Why head circumference is measured

At birth, the brain is about 25 % of its eventual adult size. By age two, it has reached 75 %. That explosive growth shows up directly in skull size — unlike weight or length, which are far more influenced by feeding and genetics.

For that reason, abnormalities in head circumference can flag developmental conditions, neurological disease or structural problems long before any other symptom shows up.

How to measure correctly

Step by step

  1. Use a flexible tape measure (not a rigid ruler).
  2. Front: just above the eyebrows.
  3. Back: over the most prominent point of the occiput.
  4. Snug, but don't compress hair.
  5. Measure three times and take the largest value.

Half a centimetre of measurement error visibly shifts the percentile. Right after birth the skull may still be slightly moulded from delivery — the maximum circumference is what gets recorded anyway.

Normal values: WHO reference 0–36 months

The table below shows the median (50th percentile) head circumference from the WHO Child Growth Standards (2006).

AgeBoys (cm)Girls (cm)
Birth34.533.9
3 months40.539.5
6 months43.242.0
12 months45.944.5
18 months47.145.7
24 months47.846.6
36 months48.747.7

Striking: head circumference grows about 12 cm in the first year of life, only 2 cm in the second and less than 1 cm in the third. After that, growth slows to a few millimetres per year.

What percentiles really mean

A percentile answers a single question: what share of same-age peers has a smaller head circumference? The 50th percentile means exactly half — your baby is at the median.

Below 3rd percentileVery small — evaluate
3rd–15th percentileSmall but usually normal
15th–85th percentileNormal range
85th–97th percentileLarge but usually normal
Above 97th percentileVery large — evaluate

The single value matters less than the consistency of the curve. A baby steadily growing along the 10th percentile is healthy. A baby slipping from the 50th down to the 10th deserves a closer look.

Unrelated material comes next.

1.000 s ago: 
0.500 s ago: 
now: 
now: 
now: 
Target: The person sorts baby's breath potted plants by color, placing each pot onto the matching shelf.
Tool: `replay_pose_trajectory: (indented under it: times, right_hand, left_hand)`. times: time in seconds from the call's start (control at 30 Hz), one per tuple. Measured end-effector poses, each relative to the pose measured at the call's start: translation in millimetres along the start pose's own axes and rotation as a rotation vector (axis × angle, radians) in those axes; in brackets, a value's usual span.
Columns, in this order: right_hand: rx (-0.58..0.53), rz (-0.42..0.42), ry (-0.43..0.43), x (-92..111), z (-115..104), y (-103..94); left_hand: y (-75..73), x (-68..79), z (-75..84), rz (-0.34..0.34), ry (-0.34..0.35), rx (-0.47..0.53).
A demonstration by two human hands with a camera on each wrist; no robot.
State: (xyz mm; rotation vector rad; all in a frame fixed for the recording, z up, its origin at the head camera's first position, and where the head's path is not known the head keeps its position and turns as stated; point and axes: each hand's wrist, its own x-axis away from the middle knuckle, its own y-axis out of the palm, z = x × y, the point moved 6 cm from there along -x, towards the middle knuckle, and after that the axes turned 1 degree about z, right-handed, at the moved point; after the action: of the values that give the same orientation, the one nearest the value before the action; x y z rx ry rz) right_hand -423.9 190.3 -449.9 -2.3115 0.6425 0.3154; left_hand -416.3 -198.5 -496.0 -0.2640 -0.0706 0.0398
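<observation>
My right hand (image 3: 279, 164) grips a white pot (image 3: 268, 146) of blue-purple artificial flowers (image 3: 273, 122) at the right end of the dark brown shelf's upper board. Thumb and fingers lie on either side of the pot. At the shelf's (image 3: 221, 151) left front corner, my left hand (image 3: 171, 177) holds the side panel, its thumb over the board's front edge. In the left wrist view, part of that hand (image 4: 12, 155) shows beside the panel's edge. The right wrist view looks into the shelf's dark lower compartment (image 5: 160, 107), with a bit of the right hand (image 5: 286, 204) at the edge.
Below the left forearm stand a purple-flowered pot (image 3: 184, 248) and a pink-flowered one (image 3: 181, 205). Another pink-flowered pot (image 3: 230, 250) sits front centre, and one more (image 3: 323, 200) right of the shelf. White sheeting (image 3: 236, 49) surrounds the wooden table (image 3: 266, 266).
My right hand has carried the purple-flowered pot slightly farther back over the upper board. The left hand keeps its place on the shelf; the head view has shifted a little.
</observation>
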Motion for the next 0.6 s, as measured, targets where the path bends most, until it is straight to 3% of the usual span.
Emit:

When head circumference is unusual

Microcephaly (head too small)

Definition: head circumference persistently below the 3rd percentile (or –2 standard deviations). Possible causes:

  • Genetic syndromes (e.g. trisomies, Patau syndrome)
  • Intrauterine infections (CMV, toxoplasmosis, Zika)
  • Premature suture closure (craniosynostosis)
  • Metabolic disorders

Macrocephaly (head too large)

Definition: head circumference persistently above the 97th percentile. In most cases this is familial macrocephaly — one of the parents has a large head too, and the child develops perfectly normally.

Rarely an underlying condition such as hydrocephalus or a neurocutaneous syndrome is present. Once again, what matters is the trajectory: a head suddenly accelerating across percentiles is a far stronger signal than a head that is consistently large.

Calculate the head circumference percentile in 10 seconds

Enter age, sex and head circumference — the calculator instantly returns the WHO percentile.

Go to the head circumference calculator

Combine with other growth measures

Head circumference on its own only tells part of the story. The full picture emerges in combination with weight and length:

Bottom line

Head circumference is one of the simplest and at the same time most informative measures in early-childhood care. But a single reading is rarely conclusive — the trajectory over time is what counts.

If your child stays on their own growth curve, things are fine. Sharp jumps — in either direction — are the actual signal to talk to your paediatrician.